Recogido el rebaño quise alejarme. Todo había perdido su sentido y la brújula giraba loca en su caja metálica como si estuviese estropeada. No dejé de mirarla mientras su voz martilleaba mi cabeza con aquella retahíla hasta el dolor.
Desorientado y asustado.
El horizonte augura cálido aunque haga frío. Desabrigado continué la inercia del caminar sin pensar en nada.
Sólo un par de personas en todo el día; el primero saludó desde la puerta de una nave y yo devolví el saludo sin decir palabra, el otro ni siquiera notó mi presencia cuando pasé a su lado.
Había por allí un elefante de plástico verde en medio de la nada que me resultó muy cómico.
Escucho las cremalleras de mi mochila marcando el compás para que me pierda en la ola mientras la brisa satura mis oídos cada vez que levanto la cabeza, por eso camino mirando mi sombra a mi derecha. A ambos lados de la carretera cuchichean las espigas dándome la sensación de estar siendo observado.
A media tarde me detengo para comer. El bochorno es insoportable. Me desato los cordones de las botas porque me están torturando y me siento en el suelo, apoyado en la pared. Creo que llevo demasiado peso en la mochila.

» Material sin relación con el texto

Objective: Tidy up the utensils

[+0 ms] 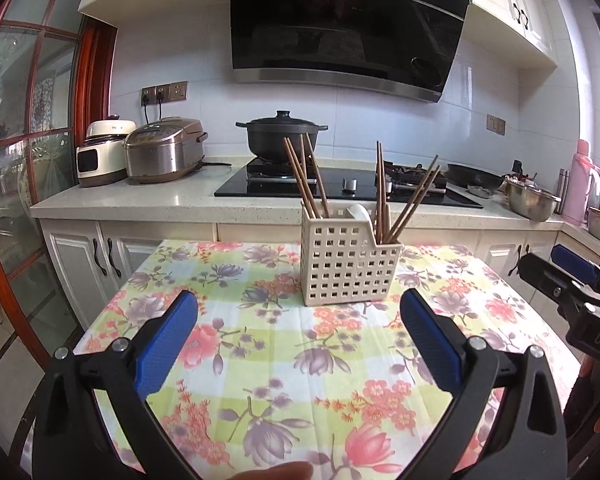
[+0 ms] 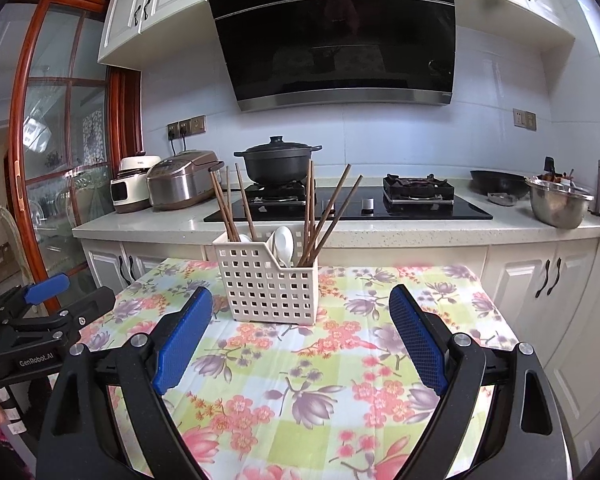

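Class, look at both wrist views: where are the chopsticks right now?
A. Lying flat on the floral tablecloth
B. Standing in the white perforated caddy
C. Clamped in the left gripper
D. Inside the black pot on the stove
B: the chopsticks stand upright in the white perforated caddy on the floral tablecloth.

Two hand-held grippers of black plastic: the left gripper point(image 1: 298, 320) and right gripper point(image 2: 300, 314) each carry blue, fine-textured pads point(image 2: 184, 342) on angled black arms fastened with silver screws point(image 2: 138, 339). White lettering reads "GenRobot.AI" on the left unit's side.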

Dejo que el sol seque mis pies mientras me refresco con el agua que aún queda en la botella. Ni una sola palabra, éste es el camino. Me pregunto si continúo convencido de ello.
Esa noche tardé en dormirme temiendo que el cielo descargase sobre mí, pero el cielo fue descubriéndose lentamente y, pasada la medianoche, el viento cesó. El silencio invadió la noche y mis sueños.
A la mañana siguiente volvieron los pájaros. Yo me puse en marcha buscando el lugar mejor para desayunar y no me detuve hasta más allá de media mañana, cuando mis piernas me pidieron una tregua.